Many small to mid-size home owners associations (“HOAs”) are run by a board made of a few active members. It can be a thankless job, especially when the HOA cannot afford to pay an outside management company to be responsible for the day-to-day management of the HOA. The question that always arises is how to handle the member that has stopped paying assessment dues. In a small HOA, delinquency of even a few hundred dollars can be a large percentage of the HOA’s budget. Here are my tips on how to handle delinquent members.

1) Stay on top of it. I expect more than the fair share of folks reading this article are of the thankless volunteer type I described above.  You probably got suckered (sorry) into volunteering for a position with your HOA because you care about your community and frankly, no one else raised thier hand at the annual meeting.  I am sure it wasn’t fun to realize that one of your main duties has become bill collector against your neighbors. Remember that you’re working for the greater good of the neighborhood. Although it may be a debt you don’t care all that much about on a personal level, it does matter to the HOA’s bottom line.

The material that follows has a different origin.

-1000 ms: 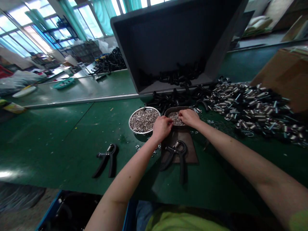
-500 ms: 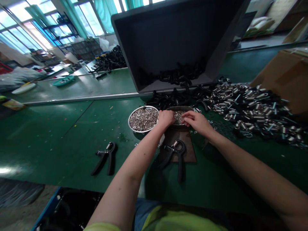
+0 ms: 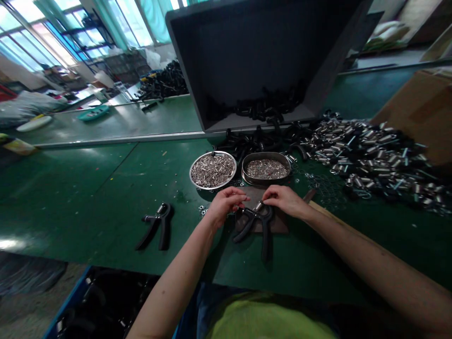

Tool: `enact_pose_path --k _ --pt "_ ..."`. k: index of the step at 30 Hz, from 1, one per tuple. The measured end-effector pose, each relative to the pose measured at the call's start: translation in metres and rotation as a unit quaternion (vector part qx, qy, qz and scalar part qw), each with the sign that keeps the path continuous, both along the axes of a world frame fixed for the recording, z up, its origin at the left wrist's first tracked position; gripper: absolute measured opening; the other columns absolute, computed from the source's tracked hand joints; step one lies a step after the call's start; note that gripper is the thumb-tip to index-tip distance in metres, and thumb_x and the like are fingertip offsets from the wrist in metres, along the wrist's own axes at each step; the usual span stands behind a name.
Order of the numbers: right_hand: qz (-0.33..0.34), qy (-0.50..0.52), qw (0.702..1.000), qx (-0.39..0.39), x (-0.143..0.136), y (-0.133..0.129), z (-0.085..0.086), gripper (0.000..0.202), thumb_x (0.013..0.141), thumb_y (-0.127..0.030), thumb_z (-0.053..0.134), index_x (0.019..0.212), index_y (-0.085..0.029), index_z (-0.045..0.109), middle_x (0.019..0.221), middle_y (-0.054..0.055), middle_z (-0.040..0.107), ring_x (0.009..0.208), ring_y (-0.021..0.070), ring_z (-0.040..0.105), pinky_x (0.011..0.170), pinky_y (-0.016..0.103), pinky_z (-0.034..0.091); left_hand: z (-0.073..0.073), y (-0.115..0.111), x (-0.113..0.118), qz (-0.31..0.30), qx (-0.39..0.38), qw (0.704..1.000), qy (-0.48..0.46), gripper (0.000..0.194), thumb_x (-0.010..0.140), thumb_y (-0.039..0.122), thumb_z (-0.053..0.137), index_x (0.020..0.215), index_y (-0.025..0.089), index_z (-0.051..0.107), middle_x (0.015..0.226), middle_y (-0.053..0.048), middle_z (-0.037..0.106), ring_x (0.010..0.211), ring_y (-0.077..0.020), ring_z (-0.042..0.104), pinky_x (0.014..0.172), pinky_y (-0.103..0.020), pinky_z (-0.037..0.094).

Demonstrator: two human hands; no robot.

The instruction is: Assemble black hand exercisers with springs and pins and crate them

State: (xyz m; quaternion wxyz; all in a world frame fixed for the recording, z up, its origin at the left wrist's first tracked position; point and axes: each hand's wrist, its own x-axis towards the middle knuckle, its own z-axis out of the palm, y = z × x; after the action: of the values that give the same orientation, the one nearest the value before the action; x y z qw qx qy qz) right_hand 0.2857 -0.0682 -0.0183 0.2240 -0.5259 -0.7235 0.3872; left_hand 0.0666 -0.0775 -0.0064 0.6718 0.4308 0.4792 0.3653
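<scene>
A black hand grip exerciser (image 3: 265,238) with a metal spring lies on a brown plate (image 3: 281,224) in front of me. My left hand (image 3: 223,203) is at its upper left, thumb and fingers curled near the metal rod; anything in them is too small to make out. My right hand (image 3: 286,201) is at the upper right, thumb and forefinger pinched by the spring's top end, and what they hold is hidden. Behind the hands stand a round dish (image 3: 191,176) of small metal pins and an oval tin (image 3: 266,181) of tiny metal parts.
A second hand grip (image 3: 164,233) lies to the left. Springs and black handles form a pile (image 3: 374,155) at the right, beside a cardboard box (image 3: 416,108). A large grey bin (image 3: 268,52) lies tipped behind. Washers (image 3: 202,211) are scattered near my left hand.
Both hands have come back from the oval tin towards me, to the upper end of the hand grip on the plate. The tin is now uncovered.
</scene>
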Motion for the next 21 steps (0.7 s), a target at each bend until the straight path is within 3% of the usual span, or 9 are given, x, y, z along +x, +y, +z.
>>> enact_pose_path --k 4,8,10,13,16,21 --pt "0.006 -0.036 0.999 0.010 -0.002 0.001 0.003 0.008 0.072 -0.022 0.061 0.075 -0.017 0.067 0.081 0.003 0.065 0.077 0.0169 0.059 0.069 0.028 0.044 -0.006 -0.023 -0.013 0.003 -0.019 1.000 0.000 0.033 0.062 0.034 0.077 0.082 0.013 0.061 0.081 -0.007 0.071 0.058 -0.0092 0.058 0.050 -0.019 0.035" --pt "0.020 -0.073 0.997 0.006 -0.006 0.006 0.011 0.004 0.070 -0.019 0.062 0.070 -0.019 0.066 0.073 0.001 0.065 0.071 0.0165 0.059 0.063 0.027 0.042 -0.006 -0.031 -0.010 -0.023 0.021 0.999 0.039 0.026 0.066 0.034 0.074 0.080 0.014 0.064 0.077 -0.005 0.069 0.062 -0.0111 0.058 0.056 -0.022 0.039" --pt "0.035 -0.083 0.996 -0.007 -0.007 0.010 0.013 0.004 0.067 -0.017 0.062 0.068 -0.020 0.065 0.067 0.000 0.064 0.066 0.0156 0.058 0.059 0.025 0.040 -0.006 -0.031 -0.003 -0.034 0.082 0.992 0.095 0.017 0.068 0.030 0.072 0.075 0.016 0.067 0.078 -0.003 0.067 0.068 -0.0130 0.058 0.063 -0.025 0.043" --pt "0.062 -0.077 0.995 -0.024 -0.008 0.014 0.012 0.006 0.066 -0.014 0.061 0.069 -0.019 0.063 0.064 -0.002 0.063 0.063 0.0140 0.057 0.057 0.023 0.040 -0.008 -0.028 0.009 -0.054 0.211 0.956 0.198 0.003 0.068 0.021 0.072 0.070 0.019 0.070 0.089 -0.003 0.064 0.087 -0.0174 0.058 0.083 -0.032 0.042" --pt "0.060 -0.067 0.996 -0.017 -0.008 0.009 0.009 0.007 0.071 -0.018 0.059 0.076 -0.018 0.064 0.066 -0.002 0.061 0.065 0.0132 0.056 0.059 0.023 0.041 -0.015 -0.026 0.020 -0.090 0.254 0.922 0.277 0.004 0.069 0.019 0.072 0.073 0.022 0.073 0.097 -0.003 0.063 0.099 -0.0201 0.054 0.094 -0.036 0.037" --pt "0.002 -0.084 0.996 0.037 0.012 -0.020 0.012 0.027 0.078 -0.025 0.057 0.103 -0.019 0.062 0.082 0.002 0.063 0.072 0.0161 0.057 0.066 0.028 0.044 -0.020 -0.026 0.026 -0.109 0.254 0.908 0.314 0.004 0.071 0.020 0.071 0.073 0.023 0.072 0.097 -0.002 0.063 0.100 -0.0197 0.053 0.095 -0.035 0.037"
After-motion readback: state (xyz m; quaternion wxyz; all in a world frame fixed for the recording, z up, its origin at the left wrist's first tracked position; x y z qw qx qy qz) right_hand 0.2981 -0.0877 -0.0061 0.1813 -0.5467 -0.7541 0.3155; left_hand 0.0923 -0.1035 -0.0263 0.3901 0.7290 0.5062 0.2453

Regular reminders may just get some of the delinquent homeowners to pay up.  Remember, they still have to smile and wave when you pick up their son or daughter in the carpool on the way to soccer practice.  If you are looking for a way to pass the obligation onto a third-party, most attorneys are willing to send debt collection letters on your behalf for a nominal fee (costs that usually can be passed on to the delinquent party).

2)  Understand the way lien priority works for assessment liens. You have to read your HOA’s Declarations to be sure, but almost all HOA’s in Minnesota have a provision that allows them to take advantage of Minnesota law with respect to lien priority.

The gist of the law in Minnesota is that an HOA’s assessment liens are almost always second in priority only to the first mortgage on a property. This means that at the time of the sale of a property, any title company providing title insurance to a lender or homeowner should be ensuring (and insuring) that dues are current  at the time property is transferred.

Frankly, sometimes title companies get lazy and don’t follow-up. If the HOA hasn’t been paid and there is a property transfer, call an attorney.  An attorney can find out how the property was transferred and may be able to track down an insurance policy that will pay off the lien despite the property transfer.

3. Keep the HOA’s Contact Information Available. Make sure that owners, realtors and title companies can easily find a representative from the HOA to talk with to get pay off numbers when a property is transferred.

4. Consider filing Notice of Your Lien. If the Lien is fairly large, you may want to consider filing notice of the lien with the appropriate county records office.  Usually this is a service an attorney can provide for a nominal fee.  I charge $150.00 plus the filing fee for drafting and filing most notices. Most declarations will allow you to add the cost of collection (attorney time and filing fee) to the lien.  You don’t need to file the notice to perfect the lien, but it makes it much more difficult for a lazy title company to miss your HOA’s lien when it is of record.

5. Understand how lien priority works in foreclosure. It is also important for HOAs to understand what happens to their lien in foreclosure.  This can get a bit complicated and I would recommend you speak to an attorney if you have a delinquent property in foreclosure: my comments are a very general overview of the law. If the first lien is being foreclosed, the HOA will lose its lien rights up to the date of the sheriff’s sale unless the HOA chooses to redeem.  But, if a second mortgage is foreclosed, the HOA will retain its full lien.

6.  Talk to legal counsel if a property is in foreclosure. I know I write it in almost every post (including twice already in this post) that you should talk to an attorney.  But, there are some creative ways an association may be able to recover in a foreclosure that an attorney can help you with.  Rarely is an HOA going to choose to redeem in a foreclosure scenario, but you could consider selling your lien rights to a third-party. If you have the right set of facts, it can work.  Or threatening to foreclose the assessment lien.  It is sometimes the best way to negotiate a payment.

7. Don’t forget about the personal obligation of the owner. Not only are assessments liens on the relevant real property, but they are personal obligations of the owner. The HOA can consider bringing a court action. Usually a conciliation court action (for matters under $7,500) suffices and may not require attorney assistance.  The personal obligation remains after any foreclosure.  Moreover, a judgment, if properly docketed, becomes a lien on real property owned by the debtor.

8. One More Attorney Plug. If your HOA has a decent amount of delinquencies you may want to consider seeking a flat fee arrangement with legal counsel.  You may be able to negotiate a reduced flat rate for providing an attorney regular business such as filing assessment liens, sending debt collection letters, and even representing your HOA in court.